# About this exercise
What you return should match every entry, character for character.

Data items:
□ □ □ □ □ □ □
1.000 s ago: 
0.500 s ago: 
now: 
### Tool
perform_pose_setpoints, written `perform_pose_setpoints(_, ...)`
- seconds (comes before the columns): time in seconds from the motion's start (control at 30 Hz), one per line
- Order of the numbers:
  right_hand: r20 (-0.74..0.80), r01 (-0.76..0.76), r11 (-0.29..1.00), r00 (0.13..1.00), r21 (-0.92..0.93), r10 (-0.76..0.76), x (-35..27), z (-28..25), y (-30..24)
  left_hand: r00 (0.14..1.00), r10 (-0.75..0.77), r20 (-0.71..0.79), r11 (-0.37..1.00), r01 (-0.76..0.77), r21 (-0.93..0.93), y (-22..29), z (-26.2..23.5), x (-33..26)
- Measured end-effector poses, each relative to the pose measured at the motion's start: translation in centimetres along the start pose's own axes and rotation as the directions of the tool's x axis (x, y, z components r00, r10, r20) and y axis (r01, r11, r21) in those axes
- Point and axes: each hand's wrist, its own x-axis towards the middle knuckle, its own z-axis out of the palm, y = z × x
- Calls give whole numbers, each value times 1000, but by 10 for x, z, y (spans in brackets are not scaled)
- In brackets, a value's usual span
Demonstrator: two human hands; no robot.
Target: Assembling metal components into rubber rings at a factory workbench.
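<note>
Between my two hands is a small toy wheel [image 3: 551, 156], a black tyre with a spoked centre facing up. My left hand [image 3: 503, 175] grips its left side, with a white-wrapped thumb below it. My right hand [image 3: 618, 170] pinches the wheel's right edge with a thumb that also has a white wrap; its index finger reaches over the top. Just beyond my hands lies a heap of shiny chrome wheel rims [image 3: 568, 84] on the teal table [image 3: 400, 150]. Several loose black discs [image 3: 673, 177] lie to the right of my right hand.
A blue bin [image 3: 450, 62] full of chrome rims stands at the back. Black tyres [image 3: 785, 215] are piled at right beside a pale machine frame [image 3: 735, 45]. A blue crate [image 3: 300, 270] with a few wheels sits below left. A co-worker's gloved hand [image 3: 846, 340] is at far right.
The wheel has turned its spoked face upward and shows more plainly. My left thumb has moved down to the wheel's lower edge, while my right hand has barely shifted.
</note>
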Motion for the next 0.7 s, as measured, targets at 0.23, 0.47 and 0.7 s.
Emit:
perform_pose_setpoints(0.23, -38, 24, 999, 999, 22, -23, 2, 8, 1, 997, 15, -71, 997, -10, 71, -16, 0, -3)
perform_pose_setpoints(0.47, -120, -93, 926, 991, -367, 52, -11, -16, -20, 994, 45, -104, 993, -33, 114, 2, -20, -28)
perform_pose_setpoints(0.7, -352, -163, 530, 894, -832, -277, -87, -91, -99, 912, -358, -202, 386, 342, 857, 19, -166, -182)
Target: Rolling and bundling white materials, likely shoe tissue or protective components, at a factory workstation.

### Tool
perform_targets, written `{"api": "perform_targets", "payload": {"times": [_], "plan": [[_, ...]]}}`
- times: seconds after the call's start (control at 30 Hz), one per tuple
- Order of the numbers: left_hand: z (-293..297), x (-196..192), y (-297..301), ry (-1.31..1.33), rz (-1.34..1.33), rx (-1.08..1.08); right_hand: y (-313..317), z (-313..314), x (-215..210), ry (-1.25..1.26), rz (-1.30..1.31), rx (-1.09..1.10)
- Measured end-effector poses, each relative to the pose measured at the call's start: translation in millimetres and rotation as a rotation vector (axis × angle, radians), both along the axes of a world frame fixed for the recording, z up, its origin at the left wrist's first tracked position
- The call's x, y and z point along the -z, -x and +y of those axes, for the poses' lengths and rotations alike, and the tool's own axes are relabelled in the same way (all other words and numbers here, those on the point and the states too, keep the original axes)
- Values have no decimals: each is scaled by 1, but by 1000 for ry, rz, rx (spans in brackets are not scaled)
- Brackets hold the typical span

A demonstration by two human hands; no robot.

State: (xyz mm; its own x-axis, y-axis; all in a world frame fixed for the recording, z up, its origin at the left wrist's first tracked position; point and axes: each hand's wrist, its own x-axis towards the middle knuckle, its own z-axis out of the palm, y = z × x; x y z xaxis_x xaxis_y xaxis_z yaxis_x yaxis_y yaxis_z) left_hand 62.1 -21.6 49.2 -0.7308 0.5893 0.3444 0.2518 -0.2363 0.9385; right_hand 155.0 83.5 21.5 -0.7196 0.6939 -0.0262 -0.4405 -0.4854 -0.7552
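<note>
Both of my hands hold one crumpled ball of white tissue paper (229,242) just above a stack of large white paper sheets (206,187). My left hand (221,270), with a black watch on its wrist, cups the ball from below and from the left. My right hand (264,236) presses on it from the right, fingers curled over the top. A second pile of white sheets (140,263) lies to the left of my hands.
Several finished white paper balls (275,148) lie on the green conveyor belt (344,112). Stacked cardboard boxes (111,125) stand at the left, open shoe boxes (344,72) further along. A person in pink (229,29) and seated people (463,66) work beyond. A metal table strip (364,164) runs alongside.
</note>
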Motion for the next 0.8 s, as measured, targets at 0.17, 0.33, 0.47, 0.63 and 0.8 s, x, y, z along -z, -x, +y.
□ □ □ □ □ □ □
# Expected answer
1.000 s ago: 
0.500 s ago: 
now: 
### Tool
perform_pose_setpoints, written `perform_pose_setpoints(_, ...)`
- seconds (comes before the columns): time in seconds from the motion's start (control at 30 Hz), one per line
- Order of the numbers:
  right_hand: r20 (-0.74..0.80), r01 (-0.76..0.76), r11 (-0.29..1.00), r00 (0.13..1.00), r21 (-0.92..0.93), r10 (-0.76..0.76), x (-35..27), z (-28..25), y (-30..24)
  left_hand: r00 (0.14..1.00), r10 (-0.75..0.77), r20 (-0.71..0.79), r11 (-0.37..1.00), r01 (-0.76..0.77), r21 (-0.93..0.93), y (-22..29), z (-26.2..23.5), x (-33..26)
- Measured end-effector poses, each relative to the pose measured at the motion's start: translation in centimetres along the start pose's own axes and rotation as the directions of the tool's x axis (x, y, z components r00, r10, r20) and y axis (r01, r11, r21) in those axes
- Point and axes: each hand's wrist, its own x-axis towards the middle knuckle, its own z-axis out of the palm, y = z × x
- Calls give whole numbers, each value times 1000, but by 10 for x, z, y (spans in brackets are not scaled)
- In brackets, a value's usual span
Demonstrator: two human hands; no robot.
Target: Assembling metal components into rubber rings at a factory workbench.
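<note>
Between my two hands is a small toy wheel [image 3: 551, 156], a black tyre with a spoked centre facing up. My left hand [image 3: 503, 175] grips its left side, with a white-wrapped thumb below it. My right hand [image 3: 618, 170] pinches the wheel's right edge with a thumb that also has a white wrap; its index finger reaches over the top. Just beyond my hands lies a heap of shiny chrome wheel rims [image 3: 568, 84] on the teal table [image 3: 400, 150]. Several loose black discs [image 3: 673, 177] lie to the right of my right hand.
A blue bin [image 3: 450, 62] full of chrome rims stands at the back. Black tyres [image 3: 785, 215] are piled at right beside a pale machine frame [image 3: 735, 45]. A blue crate [image 3: 300, 270] with a few wheels sits below left. A co-worker's gloved hand [image 3: 846, 340] is at far right.
The wheel has turned its spoked face upward and shows more plainly. My left thumb has moved down to the wheel's lower edge, while my right hand has barely shifted.
</note>
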Motion for the next 0.7 s, as measured, targets at 0.23, 0.47 and 0.7 s.
Emit:
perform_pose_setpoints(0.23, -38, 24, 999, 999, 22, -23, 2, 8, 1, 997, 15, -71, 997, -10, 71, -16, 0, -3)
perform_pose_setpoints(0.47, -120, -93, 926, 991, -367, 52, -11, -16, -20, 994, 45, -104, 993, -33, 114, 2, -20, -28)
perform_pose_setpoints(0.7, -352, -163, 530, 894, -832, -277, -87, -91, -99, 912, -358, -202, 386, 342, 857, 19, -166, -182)
Target: Rolling and bundling white materials, likely shoe tissue or protective components, at a factory workstation.

### Tool
perform_targets, written `{"api": "perform_targets", "payload": {"times": [_], "plan": [[_, ...]]}}`
- times: seconds after the call's start (control at 30 Hz), one per tuple
- Order of the numbers: left_hand: z (-293..297), x (-196..192), y (-297..301), ry (-1.31..1.33), rz (-1.34..1.33), rx (-1.08..1.08); right_hand: y (-313..317), z (-313..314), x (-215..210), ry (-1.25..1.26), rz (-1.30..1.31), rx (-1.09..1.10)
- Measured end-effector poses, each relative to the pose measured at the call's start: translation in millimetres and rotation as a rotation vector (axis × angle, radians), both along the axes of a world frame fixed for the recording, z up, its origin at the left wrist's first tracked position
- The call's x, y and z point along the -z, -x and +y of those axes, for the poses' lengths and rotations alike, and the tool's own axes are relabelled in the same way (all other words and numbers here, those on the point and the states too, keep the original axes)
- Values have no decimals: each is scaled by 1, but by 1000 for ry, rz, rx (spans in brackets are not scaled)
- Brackets hold the typical span

A demonstration by two human hands; no robot.

State: (xyz mm; its own x-axis, y-axis; all in a world frame fixed for the recording, z up, its origin at the left wrist's first tracked position; point and axes: each hand's wrist, its own x-axis towards the middle knuckle, its own z-axis out of the palm, y = z × x; x y z xaxis_x xaxis_y xaxis_z yaxis_x yaxis_y yaxis_z) left_hand 62.1 -21.6 49.2 -0.7308 0.5893 0.3444 0.2518 -0.2363 0.9385; right_hand 155.0 83.5 21.5 -0.7196 0.6939 -0.0262 -0.4405 -0.4854 -0.7552
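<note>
Both of my hands hold one crumpled ball of white tissue paper (229,242) just above a stack of large white paper sheets (206,187). My left hand (221,270), with a black watch on its wrist, cups the ball from below and from the left. My right hand (264,236) presses on it from the right, fingers curled over the top. A second pile of white sheets (140,263) lies to the left of my hands.
Several finished white paper balls (275,148) lie on the green conveyor belt (344,112). Stacked cardboard boxes (111,125) stand at the left, open shoe boxes (344,72) further along. A person in pink (229,29) and seated people (463,66) work beyond. A metal table strip (364,164) runs alongside.
</note>
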Motion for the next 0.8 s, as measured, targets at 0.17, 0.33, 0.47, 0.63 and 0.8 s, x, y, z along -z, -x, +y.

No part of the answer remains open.